:: Exercise ::
Extract the lines from the first line of the records below through the line containing "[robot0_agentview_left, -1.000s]", inclusive, and reproduce them exactly as written.

Saved data entries
▼
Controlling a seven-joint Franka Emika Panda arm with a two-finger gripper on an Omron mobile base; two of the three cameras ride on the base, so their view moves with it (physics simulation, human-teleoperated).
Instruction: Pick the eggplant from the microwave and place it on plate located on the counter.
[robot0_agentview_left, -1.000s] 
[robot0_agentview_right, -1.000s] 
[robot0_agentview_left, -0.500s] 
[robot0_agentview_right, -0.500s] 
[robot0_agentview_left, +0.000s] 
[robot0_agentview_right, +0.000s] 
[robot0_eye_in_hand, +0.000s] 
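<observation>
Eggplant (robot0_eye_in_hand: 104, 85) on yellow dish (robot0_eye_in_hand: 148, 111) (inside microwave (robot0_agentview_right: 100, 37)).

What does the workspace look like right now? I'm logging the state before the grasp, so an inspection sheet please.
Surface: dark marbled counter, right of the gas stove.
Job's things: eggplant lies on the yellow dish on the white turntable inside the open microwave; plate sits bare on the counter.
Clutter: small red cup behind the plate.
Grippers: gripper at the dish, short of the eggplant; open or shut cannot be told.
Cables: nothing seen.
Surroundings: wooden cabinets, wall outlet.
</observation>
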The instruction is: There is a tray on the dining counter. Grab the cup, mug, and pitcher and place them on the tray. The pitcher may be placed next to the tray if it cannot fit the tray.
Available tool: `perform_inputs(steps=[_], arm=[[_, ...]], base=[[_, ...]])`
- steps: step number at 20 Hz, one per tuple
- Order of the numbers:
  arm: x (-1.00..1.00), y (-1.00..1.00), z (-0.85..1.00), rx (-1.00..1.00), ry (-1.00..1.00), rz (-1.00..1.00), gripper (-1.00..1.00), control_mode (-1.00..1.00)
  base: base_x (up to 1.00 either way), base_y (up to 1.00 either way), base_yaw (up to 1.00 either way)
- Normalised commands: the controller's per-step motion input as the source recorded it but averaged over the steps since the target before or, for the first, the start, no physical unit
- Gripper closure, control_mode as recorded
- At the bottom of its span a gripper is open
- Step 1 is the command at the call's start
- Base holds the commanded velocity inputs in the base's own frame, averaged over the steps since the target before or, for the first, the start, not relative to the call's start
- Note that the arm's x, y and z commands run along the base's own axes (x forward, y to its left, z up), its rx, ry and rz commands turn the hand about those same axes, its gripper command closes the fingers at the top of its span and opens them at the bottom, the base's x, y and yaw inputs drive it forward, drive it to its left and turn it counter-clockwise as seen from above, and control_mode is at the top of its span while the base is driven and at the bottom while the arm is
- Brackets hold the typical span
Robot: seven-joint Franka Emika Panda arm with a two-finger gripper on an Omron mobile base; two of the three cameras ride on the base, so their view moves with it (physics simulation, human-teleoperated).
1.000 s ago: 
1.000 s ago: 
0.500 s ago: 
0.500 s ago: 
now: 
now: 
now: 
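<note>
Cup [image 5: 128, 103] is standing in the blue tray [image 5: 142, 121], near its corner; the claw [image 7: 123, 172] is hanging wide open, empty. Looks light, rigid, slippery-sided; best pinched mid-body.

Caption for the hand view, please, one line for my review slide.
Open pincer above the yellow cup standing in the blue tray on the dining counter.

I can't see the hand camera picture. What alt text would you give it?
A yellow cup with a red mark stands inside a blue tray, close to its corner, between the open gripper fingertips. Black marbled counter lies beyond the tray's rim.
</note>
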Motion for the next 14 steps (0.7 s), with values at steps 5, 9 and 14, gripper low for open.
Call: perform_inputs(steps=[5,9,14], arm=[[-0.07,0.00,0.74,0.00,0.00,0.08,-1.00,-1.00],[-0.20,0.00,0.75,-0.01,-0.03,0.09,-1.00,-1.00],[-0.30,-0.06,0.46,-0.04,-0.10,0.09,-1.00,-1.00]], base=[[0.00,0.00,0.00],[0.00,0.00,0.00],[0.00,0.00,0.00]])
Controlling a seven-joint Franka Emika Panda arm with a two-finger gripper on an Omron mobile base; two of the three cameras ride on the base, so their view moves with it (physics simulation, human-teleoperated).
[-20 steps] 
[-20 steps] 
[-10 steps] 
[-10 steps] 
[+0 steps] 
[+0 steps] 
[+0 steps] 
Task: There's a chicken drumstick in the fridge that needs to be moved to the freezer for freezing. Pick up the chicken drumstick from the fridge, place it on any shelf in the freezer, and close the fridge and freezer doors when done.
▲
:: Answer box ::
Controlling a seven-joint Franka Emika Panda arm with a two-finger gripper on an Omron mobile base; two of the three cameras ride on the base, so their view moves with it (physics simulation, human-teleoperated).
Instruction: Pick the eggplant from the microwave and place it on plate located on the counter.
[robot0_agentview_left, -1.000s] 

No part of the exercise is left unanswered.